I wish it behaved like this instead:

img

In the second picture, instead of dragging, I am releasing the mouse button and performing a second drag movement. So the local Y-axis is not rotated as in the first picture.

This is the code I am using:

Vector2 delta = current - lastPointerPosition;
totalYaw += delta.X;
totalPitch += delta.Y;
var r = Quaternion.RotationAxis(Vector3.UnitY, totalYaw / 100f);
var s = Quaternion.RotationAxis(Vector3.UnitX, totalPitch / 100f);
var qOrientation = s*r*qStart;

Please ignore for the moment the crude division by 100, I wanted to get the rotation right before optimising that part.

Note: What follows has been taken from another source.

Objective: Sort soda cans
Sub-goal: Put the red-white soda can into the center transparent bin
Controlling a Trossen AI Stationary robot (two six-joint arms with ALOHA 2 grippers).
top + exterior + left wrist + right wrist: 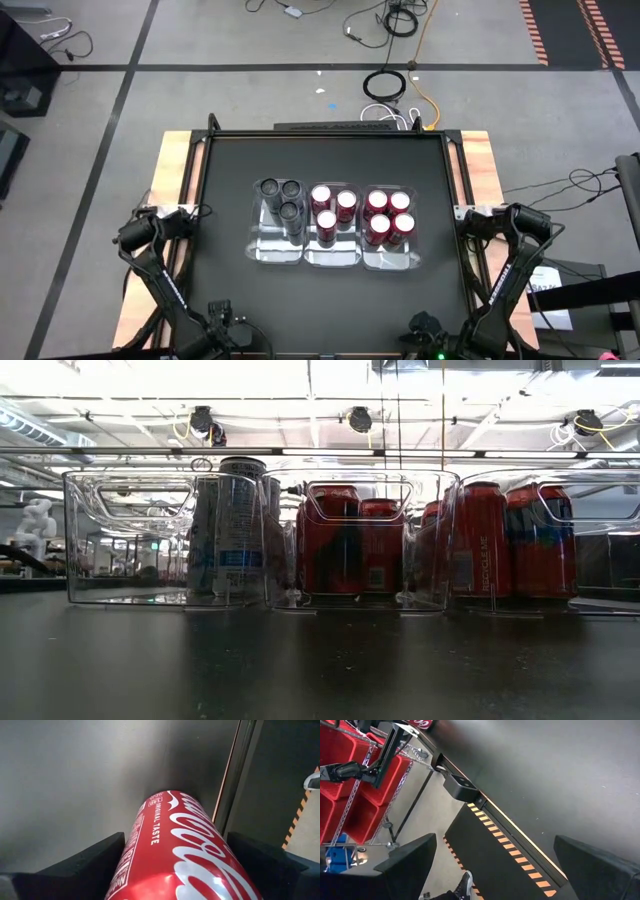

That code causes the behaviour in the first picture.

I tried to rotate the UnitX axis used in the second quaternion by doing var q = r*new Quaternion(Vector3.UnitX, 0)*Quaternion.Invert(r); and then using q.Axis in place of UnitX in s.

I have looked all over the web but so far none of the solutions seemed to work for me. What am I doing wrong?

EDIT every time the mouse moves, I am updating lastPointerPosition with the current one (after updating the rotation matrix); when the mouse pointer is released, totalYaw/totalPitch are restored to 0.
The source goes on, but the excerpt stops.